Give back the full data character for character.

COLLECTED DATA
—————
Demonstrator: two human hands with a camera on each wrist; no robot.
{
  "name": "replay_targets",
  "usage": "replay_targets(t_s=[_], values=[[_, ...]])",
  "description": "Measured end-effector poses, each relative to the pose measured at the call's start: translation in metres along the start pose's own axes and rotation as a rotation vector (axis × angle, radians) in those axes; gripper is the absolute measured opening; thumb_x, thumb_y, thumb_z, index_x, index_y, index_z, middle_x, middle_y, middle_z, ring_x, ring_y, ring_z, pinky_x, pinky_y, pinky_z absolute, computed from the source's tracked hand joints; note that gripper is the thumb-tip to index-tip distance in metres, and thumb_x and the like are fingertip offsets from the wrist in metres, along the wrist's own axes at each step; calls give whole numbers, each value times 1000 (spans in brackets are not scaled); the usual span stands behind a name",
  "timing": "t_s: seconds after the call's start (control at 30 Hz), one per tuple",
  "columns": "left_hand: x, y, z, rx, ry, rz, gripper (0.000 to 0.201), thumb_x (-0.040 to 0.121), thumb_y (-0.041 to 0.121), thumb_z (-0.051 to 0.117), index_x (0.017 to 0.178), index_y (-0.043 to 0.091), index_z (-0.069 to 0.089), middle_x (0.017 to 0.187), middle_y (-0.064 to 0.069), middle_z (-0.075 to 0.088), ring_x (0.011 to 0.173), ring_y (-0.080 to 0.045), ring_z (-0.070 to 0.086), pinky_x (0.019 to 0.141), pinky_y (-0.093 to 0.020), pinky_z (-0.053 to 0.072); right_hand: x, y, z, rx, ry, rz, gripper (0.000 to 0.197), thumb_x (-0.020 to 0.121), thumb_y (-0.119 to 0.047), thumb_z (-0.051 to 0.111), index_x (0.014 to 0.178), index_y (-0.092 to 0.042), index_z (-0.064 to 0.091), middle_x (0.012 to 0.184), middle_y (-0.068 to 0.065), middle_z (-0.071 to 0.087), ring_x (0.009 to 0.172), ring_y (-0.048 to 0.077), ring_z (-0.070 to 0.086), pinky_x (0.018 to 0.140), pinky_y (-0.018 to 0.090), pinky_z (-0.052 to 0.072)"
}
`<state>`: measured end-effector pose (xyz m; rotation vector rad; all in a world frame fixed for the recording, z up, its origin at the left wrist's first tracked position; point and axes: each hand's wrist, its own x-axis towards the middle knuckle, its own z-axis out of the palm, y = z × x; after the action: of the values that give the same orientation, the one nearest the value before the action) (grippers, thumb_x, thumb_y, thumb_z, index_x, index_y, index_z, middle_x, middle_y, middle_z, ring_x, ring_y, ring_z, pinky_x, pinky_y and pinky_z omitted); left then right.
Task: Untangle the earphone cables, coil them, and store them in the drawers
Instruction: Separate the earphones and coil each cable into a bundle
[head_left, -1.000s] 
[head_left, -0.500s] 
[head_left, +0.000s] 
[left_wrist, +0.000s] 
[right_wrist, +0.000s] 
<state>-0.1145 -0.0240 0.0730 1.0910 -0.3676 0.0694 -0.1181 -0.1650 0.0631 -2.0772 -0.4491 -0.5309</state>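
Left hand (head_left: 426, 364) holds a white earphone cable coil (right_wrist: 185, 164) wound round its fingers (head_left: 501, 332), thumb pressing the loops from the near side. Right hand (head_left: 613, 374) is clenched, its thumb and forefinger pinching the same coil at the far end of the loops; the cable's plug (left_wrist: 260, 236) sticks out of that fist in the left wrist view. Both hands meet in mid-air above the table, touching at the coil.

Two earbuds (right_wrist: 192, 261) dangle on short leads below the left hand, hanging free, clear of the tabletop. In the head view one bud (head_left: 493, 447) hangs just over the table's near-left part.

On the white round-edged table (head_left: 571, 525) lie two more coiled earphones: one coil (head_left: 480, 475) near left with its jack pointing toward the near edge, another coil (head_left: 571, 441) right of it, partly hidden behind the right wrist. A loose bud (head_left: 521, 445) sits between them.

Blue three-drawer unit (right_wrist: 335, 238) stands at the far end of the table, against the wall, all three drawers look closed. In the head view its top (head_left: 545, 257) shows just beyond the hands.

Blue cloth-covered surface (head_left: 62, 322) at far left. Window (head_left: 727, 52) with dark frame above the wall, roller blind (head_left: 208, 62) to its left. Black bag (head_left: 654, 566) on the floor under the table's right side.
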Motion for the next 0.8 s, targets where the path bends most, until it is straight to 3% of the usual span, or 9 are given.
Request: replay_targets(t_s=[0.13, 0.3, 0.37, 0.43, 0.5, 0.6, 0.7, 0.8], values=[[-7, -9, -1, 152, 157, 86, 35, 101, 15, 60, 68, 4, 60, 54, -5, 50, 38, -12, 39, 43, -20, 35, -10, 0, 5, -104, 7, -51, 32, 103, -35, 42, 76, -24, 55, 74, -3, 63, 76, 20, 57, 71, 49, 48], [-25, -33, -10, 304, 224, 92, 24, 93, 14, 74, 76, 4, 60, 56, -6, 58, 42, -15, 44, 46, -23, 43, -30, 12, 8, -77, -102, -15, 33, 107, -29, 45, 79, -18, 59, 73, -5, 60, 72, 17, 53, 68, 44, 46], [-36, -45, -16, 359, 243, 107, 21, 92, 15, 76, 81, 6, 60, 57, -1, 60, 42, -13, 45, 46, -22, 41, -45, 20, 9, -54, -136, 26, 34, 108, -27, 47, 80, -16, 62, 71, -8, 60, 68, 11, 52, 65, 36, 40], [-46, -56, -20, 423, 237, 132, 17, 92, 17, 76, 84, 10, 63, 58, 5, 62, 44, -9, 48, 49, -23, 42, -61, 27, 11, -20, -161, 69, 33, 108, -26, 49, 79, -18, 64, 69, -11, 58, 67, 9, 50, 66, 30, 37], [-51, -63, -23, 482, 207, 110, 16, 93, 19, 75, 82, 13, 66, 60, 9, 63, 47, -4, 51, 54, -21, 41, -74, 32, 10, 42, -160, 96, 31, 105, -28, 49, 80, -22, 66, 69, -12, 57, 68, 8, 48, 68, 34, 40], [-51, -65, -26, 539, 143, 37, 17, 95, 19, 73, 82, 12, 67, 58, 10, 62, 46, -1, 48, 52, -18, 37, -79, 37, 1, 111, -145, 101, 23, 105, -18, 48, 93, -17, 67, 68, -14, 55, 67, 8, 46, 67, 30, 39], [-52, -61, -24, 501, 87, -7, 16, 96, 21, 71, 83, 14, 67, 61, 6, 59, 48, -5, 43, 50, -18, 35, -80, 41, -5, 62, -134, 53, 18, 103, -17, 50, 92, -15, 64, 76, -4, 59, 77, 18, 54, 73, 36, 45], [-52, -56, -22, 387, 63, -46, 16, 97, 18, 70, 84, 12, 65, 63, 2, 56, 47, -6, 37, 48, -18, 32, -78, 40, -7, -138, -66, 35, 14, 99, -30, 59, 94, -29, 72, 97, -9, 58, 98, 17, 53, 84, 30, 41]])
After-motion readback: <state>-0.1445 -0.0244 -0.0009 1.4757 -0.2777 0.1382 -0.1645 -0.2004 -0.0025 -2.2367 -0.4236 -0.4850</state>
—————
TASK ANSWER
Demonstrator: two human hands with a camera on each wrist; no robot.
{
  "name": "replay_targets",
  "usage": "replay_targets(t_s=[_], values=[[_, ...]])",
  "description": "Measured end-effector poses, each relative to the pose measured at the call's start: translation in metres along the start pose's own axes and rotation as a rotation vector (axis × angle, radians) in those axes; gripper is the absolute measured opening; thumb_x, thumb_y, thumb_z, index_x, index_y, index_z, middle_x, middle_y, middle_z, ring_x, ring_y, ring_z, pinky_x, pinky_y, pinky_z absolute, computed from the source's tracked hand joints; note that gripper is the thumb-tip to index-tip distance in metres, and thumb_x and the like are fingertip offsets from the wrist in metres, along the wrist's own axes at each step; calls give whole numbers, each value times 1000 (spans in brackets are not scaled); the usual span stands behind a name",
  "timing": "t_s: seconds after the call's start (control at 30 Hz), one per tuple",
  "columns": "left_hand: x, y, z, rx, ry, rz, gripper (0.000 to 0.201), thumb_x (-0.040 to 0.121), thumb_y (-0.041 to 0.121), thumb_z (-0.051 to 0.117), index_x (0.017 to 0.178), index_y (-0.043 to 0.091), index_z (-0.069 to 0.089), middle_x (0.017 to 0.187), middle_y (-0.064 to 0.069), middle_z (-0.075 to 0.088), ring_x (0.011 to 0.173), ring_y (-0.080 to 0.045), ring_z (-0.070 to 0.086), pinky_x (0.019 to 0.141), pinky_y (-0.093 to 0.020), pinky_z (-0.053 to 0.072); right_hand: x, y, z, rx, ry, rz, gripper (0.000 to 0.197), thumb_x (-0.020 to 0.121), thumb_y (-0.119 to 0.047), thumb_z (-0.051 to 0.111), index_x (0.014 to 0.178), index_y (-0.092 to 0.042), index_z (-0.064 to 0.091), middle_x (0.012 to 0.184), middle_y (-0.068 to 0.065), middle_z (-0.071 to 0.087), ring_x (0.009 to 0.172), ring_y (-0.048 to 0.077), ring_z (-0.070 to 0.086), pinky_x (0.018 to 0.140), pinky_y (-0.018 to 0.090), pinky_z (-0.052 to 0.072)"
}
`<state>`: measured end-effector pose (xyz m; rotation vector rad; all in a world frame fixed for the recording, z up, its origin at the left wrist's first tracked position; point and axes: each hand's wrist, its own x-axis towards the middle knuckle, its own z-axis out of the palm, y = z × x; after the action: of the values that give the same orientation, the one nearest the value before the action) (grippers, thumb_x, thumb_y, thumb_z, index_x, index_y, index_z, middle_x, middle_y, middle_z, ring_x, ring_y, ring_z, pinky_x, pinky_y and pinky_z omitted); left then right.
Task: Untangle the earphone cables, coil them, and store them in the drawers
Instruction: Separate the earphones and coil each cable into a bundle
[head_left, -1.000s] 
[head_left, -0.500s] 
[head_left, +0.000s] 
[left_wrist, +0.000s] 
[right_wrist, +0.000s] 
<state>-0.1145 -0.0240 0.0730 1.0910 -0.3676 0.0694 -0.1181 -0.1650 0.0631 -2.0772 -0.4491 -0.5309</state>
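Left hand (head_left: 426, 364) holds a white earphone cable coil (right_wrist: 185, 164) wound round its fingers (head_left: 501, 332), thumb pressing the loops from the near side. Right hand (head_left: 613, 374) is clenched, its thumb and forefinger pinching the same coil at the far end of the loops; the cable's plug (left_wrist: 260, 236) sticks out of that fist in the left wrist view. Both hands meet in mid-air above the table, touching at the coil.

Two earbuds (right_wrist: 192, 261) dangle on short leads below the left hand, hanging free, clear of the tabletop. In the head view one bud (head_left: 493, 447) hangs just over the table's near-left part.

On the white round-edged table (head_left: 571, 525) lie two more coiled earphones: one coil (head_left: 480, 475) near left with its jack pointing toward the near edge, another coil (head_left: 571, 441) right of it, partly hidden behind the right wrist. A loose bud (head_left: 521, 445) sits between them.

Blue three-drawer unit (right_wrist: 335, 238) stands at the far end of the table, against the wall, all three drawers look closed. In the head view its top (head_left: 545, 257) shows just beyond the hands.

Blue cloth-covered surface (head_left: 62, 322) at far left. Window (head_left: 727, 52) with dark frame above the wall, roller blind (head_left: 208, 62) to its left. Black bag (head_left: 654, 566) on the floor under the table's right side.
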Motion for the next 0.8 s, targets where the path bends most, until it is straight to 3% of the usual span, or 9 are given.
Request: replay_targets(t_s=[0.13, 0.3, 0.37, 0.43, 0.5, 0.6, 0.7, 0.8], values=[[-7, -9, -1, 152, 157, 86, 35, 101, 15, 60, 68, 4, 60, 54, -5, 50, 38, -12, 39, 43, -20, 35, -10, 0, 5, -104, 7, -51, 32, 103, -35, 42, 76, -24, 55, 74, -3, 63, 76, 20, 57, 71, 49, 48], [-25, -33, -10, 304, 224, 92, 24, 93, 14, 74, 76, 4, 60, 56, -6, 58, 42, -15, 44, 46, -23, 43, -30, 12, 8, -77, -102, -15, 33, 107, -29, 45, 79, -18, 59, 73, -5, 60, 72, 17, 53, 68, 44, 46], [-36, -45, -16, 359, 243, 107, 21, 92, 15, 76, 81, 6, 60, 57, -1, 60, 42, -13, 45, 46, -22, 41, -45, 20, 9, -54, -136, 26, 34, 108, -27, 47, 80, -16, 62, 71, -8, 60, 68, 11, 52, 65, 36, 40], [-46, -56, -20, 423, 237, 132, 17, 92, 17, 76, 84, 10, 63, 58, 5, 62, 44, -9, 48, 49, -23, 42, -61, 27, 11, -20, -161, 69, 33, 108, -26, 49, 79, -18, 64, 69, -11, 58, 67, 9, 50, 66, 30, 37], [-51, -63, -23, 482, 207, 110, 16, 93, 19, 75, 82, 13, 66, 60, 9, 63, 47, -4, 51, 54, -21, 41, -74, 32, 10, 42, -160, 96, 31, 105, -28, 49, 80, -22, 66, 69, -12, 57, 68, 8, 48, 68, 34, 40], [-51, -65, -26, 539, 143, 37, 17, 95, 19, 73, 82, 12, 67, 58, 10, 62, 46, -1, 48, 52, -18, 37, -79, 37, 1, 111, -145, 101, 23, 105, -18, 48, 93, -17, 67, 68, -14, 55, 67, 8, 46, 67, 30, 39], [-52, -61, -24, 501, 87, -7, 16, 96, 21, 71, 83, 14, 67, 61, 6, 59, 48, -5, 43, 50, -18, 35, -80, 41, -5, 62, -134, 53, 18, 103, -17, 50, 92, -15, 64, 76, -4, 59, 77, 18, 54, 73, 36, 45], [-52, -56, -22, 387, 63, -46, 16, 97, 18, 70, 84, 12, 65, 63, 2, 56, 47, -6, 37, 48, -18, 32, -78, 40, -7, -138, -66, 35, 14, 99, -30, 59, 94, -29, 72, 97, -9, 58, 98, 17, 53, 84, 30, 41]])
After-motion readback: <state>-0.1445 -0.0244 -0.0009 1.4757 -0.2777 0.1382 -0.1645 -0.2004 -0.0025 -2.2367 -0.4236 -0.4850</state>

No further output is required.